PROBLEM TO SOLVE
I need the lines below from the one with "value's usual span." down to the one with "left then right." reproduced exactly, both ends included, and nothing else.

[Start of section]

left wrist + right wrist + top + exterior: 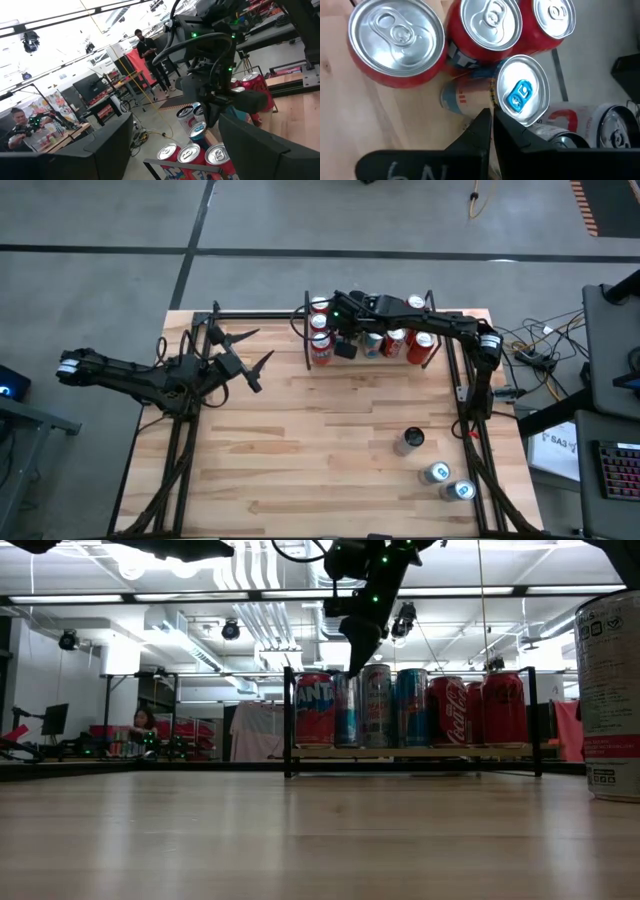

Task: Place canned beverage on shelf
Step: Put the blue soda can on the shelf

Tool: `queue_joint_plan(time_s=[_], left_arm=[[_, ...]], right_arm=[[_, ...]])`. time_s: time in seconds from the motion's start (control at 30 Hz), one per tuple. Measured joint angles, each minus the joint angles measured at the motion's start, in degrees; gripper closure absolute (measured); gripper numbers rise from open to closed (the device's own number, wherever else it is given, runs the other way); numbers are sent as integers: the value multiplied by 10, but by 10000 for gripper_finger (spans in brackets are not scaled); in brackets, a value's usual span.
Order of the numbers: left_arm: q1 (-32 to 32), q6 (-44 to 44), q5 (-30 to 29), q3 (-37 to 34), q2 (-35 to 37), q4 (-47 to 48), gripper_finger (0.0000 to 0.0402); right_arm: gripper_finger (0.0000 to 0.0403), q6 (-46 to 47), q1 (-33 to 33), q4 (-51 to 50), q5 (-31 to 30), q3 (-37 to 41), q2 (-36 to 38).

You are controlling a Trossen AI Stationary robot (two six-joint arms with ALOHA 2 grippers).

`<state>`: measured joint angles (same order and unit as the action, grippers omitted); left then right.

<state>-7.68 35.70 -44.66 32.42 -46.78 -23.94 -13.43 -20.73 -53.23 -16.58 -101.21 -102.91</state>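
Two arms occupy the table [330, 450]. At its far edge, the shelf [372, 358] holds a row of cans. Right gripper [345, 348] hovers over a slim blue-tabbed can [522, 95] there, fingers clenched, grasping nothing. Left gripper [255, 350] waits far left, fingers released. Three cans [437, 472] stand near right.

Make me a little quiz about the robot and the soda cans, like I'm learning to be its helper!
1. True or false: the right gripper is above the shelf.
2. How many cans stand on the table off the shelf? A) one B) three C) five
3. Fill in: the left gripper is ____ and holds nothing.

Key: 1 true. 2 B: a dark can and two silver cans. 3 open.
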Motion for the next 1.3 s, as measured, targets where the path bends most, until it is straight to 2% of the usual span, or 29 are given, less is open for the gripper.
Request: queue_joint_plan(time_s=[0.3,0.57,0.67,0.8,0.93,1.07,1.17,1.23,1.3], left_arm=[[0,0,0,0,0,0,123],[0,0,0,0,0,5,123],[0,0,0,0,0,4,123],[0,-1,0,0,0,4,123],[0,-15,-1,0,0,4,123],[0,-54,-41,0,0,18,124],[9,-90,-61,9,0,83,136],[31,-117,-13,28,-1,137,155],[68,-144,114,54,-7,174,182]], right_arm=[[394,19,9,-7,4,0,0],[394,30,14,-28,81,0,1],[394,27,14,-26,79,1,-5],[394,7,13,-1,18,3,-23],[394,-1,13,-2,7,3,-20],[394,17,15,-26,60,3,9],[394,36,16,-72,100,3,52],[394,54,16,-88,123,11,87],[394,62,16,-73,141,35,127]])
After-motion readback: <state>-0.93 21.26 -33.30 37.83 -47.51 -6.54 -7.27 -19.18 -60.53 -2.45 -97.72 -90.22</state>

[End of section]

RESULT FOR THIS TASK
Tool: `queue_joint_plan(time_s=[_], left_arm=[[_, ...]], right_arm=[[_, ...]])`. time_s: time in seconds from the motion's start (control at 30 Hz), one per tuple. Measured joint angles, each minus the joint angles measured at the motion's start, in degrees; gripper closure absolute (measured); gripper numbers rise from open to closed (the device's own number, wherever else it is given, runs the other way); numbers are sent as integers: the value multiplied by 10, but by 10000 for gripper_finger (spans in brackets are not scaled); in brackets, a value's usual span.
Order of the numbers: left_arm: q1 (-32 to 32), q6 (-44 to 44), q5 (-30 to 29), q3 (-37 to 34), q2 (-35 to 37), q4 (-47 to 48), gripper_finger (0.0000 to 0.0402); right_arm: gripper_finger (0.0000 to 0.0403), q6 (-46 to 47), q1 (-33 to 33), q4 (-51 to 50), q5 (-31 to 30), q3 (-37 to 41), q2 (-36 to 38).

You are controlling a Trossen AI Stationary robot (two six-joint arms with ALOHA 2 grippers).

`<state>`: measured joint angles (same order and unit as the action, grippers omitted); left then right.

Nothing else is part of this output.